Kejujuran digadaikan. Idealisme ditukar murah dengan kursi, materi, dan kesenangan indera yang diraih dengan jalan pintas. Perangai berubah drastis dari sosok-sosok yang tulus hati dan tawadhu' yang menjadi para pencari pamrih dalam pakaian diri serba angkuh, pemarah, ambisius, dan terjangkiti virus apologia.
Begitulah ketika pesona dan kejayaan duniawi mengerangkeng hidup bani Adam. Dalam sangkar besi kehidupan dunia yang sarat gemerlap tidak sedikit manusia beriman akhirnya jatuh dalam kubangan kesalahan diri dan kolektif. Maksud meraih sukses dunia melampaui pihak lain, segala cara syubhat dan haram pun dilakukan.
Nilai-nilai kebenaran, kebaikan, dan kepatutan diterabas tanpa rasa sungkan. Martabat atau kehormatan diri pun dibanting harga hingga ke titik terendah, yang penting menang dalam meraih tujuan.
Kaum beriman pun kehilangan kehormatan diri demi kejayaan hidup berlebih. Mata batinnya lumpuh dan tidak lagi sensitif akan nilai-nilai kebajikan yang utama. Nasihat sekaligus kritik orang tak lagi mempan, bahkan bebal ibarat pepatah anjing menggonggong kafilah berlalu.

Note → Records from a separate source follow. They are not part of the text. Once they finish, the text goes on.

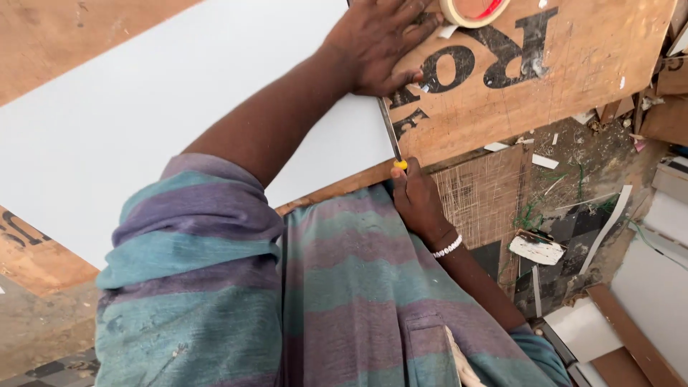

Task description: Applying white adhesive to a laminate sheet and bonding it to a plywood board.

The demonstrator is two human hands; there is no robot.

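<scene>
Plywood worktop (573, 64), white sheet (143, 122) edge, left hand (380, 43) pressing, right hand (416, 201) gripping cutter (393, 136)

A scarred plywood board (573, 64) with large black lettering is serving as the work surface, and a white sheet (143, 122) is lying flat across its left part, reaching the near edge. A roll of tape (473, 10) is sitting at the board's far edge. Beyond the right edge, white offcuts (537, 249) and scraps are littering the dirty floor (595, 158).
</scene>
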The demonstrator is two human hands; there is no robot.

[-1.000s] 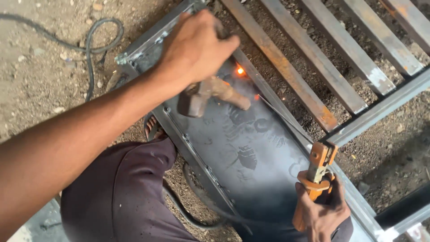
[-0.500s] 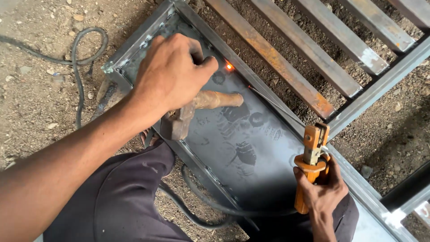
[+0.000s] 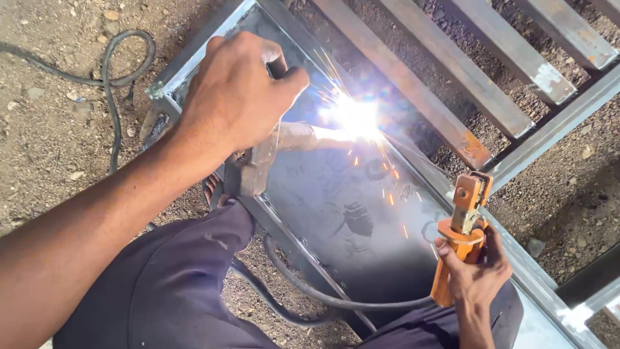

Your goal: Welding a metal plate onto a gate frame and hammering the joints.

Kian larut dalam permainan duniawi, semakin jauh dirinya dari segala sesuatu yang bernilai hakiki, yang ada hasrat dan keasyikan mengejar kedigdayaan. Akhirnya, berlakulah titah Tuhan, tsuma radadnahu asfala safilin, “Kemudian Kami kembalikan dia ke tempat yang serendah-rendahnya” (QS at-Tin [95]: 5).
Iman dan ilmu tinggi tidak lagi menjadi energi pencerahan hidup. Keberimanan pun berhenti sekadar menjadi aksesori keagamaan yang kelihatan bening dari luar, tetapi jorok di dalam. “Maka janganlah kamu mengatakan dirimu suci, Dia-lah yang paling mengetahui tentang perangai orang bertaqwa.”(QS an-Najm [53]: 32).